Young's modulus is a quantitative measure of stiffness of an elastic material. Suppose that for aluminum alloy sheets of a particular type, its mean value and standard deviation are 70 GPa and 1.6 GPa, respectively (values given in the article "Influence of Material Properties Variability on Springback and Thinning in Sheet Stamping Processes: A Stochastic Analysis" (Intl. J. of Advanced Manuf.
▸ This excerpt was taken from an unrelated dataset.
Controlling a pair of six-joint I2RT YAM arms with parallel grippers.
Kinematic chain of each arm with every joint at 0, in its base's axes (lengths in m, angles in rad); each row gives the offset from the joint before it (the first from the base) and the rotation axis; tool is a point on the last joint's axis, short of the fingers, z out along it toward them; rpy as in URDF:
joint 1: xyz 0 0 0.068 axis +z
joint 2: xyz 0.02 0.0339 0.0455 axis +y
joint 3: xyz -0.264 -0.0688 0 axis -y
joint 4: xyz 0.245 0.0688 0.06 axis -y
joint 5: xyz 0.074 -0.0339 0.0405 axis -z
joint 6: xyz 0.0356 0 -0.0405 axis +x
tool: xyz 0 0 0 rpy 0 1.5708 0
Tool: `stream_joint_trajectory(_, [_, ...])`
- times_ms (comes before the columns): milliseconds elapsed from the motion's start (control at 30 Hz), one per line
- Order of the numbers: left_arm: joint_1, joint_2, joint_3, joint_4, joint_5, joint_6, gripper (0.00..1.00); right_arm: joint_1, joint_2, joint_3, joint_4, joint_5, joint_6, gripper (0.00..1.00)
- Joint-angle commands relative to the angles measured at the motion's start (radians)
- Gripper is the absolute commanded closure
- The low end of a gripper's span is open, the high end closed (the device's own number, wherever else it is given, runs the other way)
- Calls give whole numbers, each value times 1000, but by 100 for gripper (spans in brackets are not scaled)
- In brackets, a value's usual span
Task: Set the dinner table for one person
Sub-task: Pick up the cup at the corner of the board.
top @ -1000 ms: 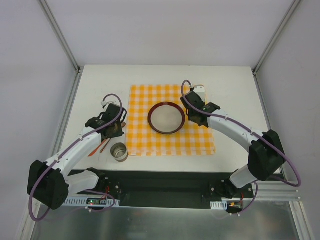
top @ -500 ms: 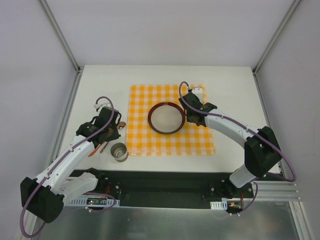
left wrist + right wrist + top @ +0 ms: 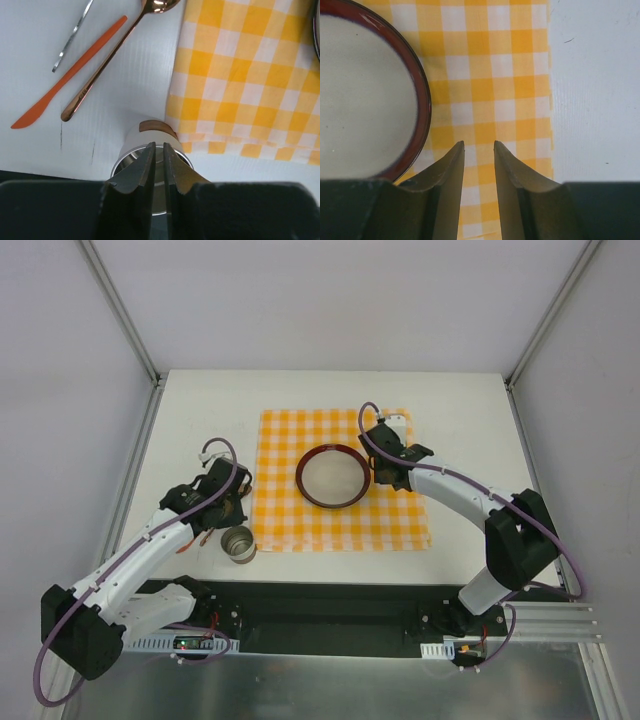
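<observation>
As we log left end effector (image 3: pixel 159 146): dropped astride cup (image 3: pixel 131 145) rim, jaws narrowing, grip unclear.
Meaning: cup placement next.

The dinner table (image 3: pixel 470 410) stands inside a booth of plain white panels: a back wall (image 3: pixel 330 300) along the top of the frame, a left wall (image 3: pixel 60 440) and a right wall (image 3: pixel 590 460) at the sides. A left post (image 3: pixel 120 308) and a right post (image 3: pixel 555 310) of silver metal run slanted from the upper corners down to the table's far corners. Along the bottom lies a dull metal sheet (image 3: pixel 330 685), and above it a black strip (image 3: pixel 330 605). The light is even and soft.
</observation>
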Motion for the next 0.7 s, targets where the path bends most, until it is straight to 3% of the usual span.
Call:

Tech., 2010: 117–134)).


In [8]:
p2_mean = 70  # GPa
p2_SD = 1.6  # GPa

### (a) If X is the sample mean Young's modulus for a random sample of n = 64 sheets, where is the sampling distribution of X centered, and what is the standard deviation of the X distribution?

In [9]:
p2a_n = 64

#### E(X bar) =

In [10]:
p2a_sample_expected_value = p2_mean
print(f"E(X bar) = {p2a_sample_expected_value}")

E(X bar) = 70


#### σ_(X bar)=

In [11]:
p2a_sample_SD = p2_SD / p2a_n**(1/2)
print(f"σ_(X bar) = {p2a_sample_SD}")

σ_(X bar) = 0.2


### (b) Answer the questions posed in part (a) for a sample size of n = 256 sheets.

In [12]:
p2b_n = 256

#### E(X bar) =

In [13]:
p2b_sample_expected_value = p2_mean
print(f"E(X bar) = {p2b_sample_expected_value}")

E(X bar) = 70


#### σ_(X bar)=

In [14]:
p2b_sample_SD = p2_SD / p2b_n**(1/2)
print(f"σ_(X bar) = {p2b_sample_SD}")

σ_(X bar) = 0.1


### (c) For which of the two random samples, the one of part (a) or the one of part (b), is X more likely to be within 1 GPa of 70 GPa? Explain your reasoning.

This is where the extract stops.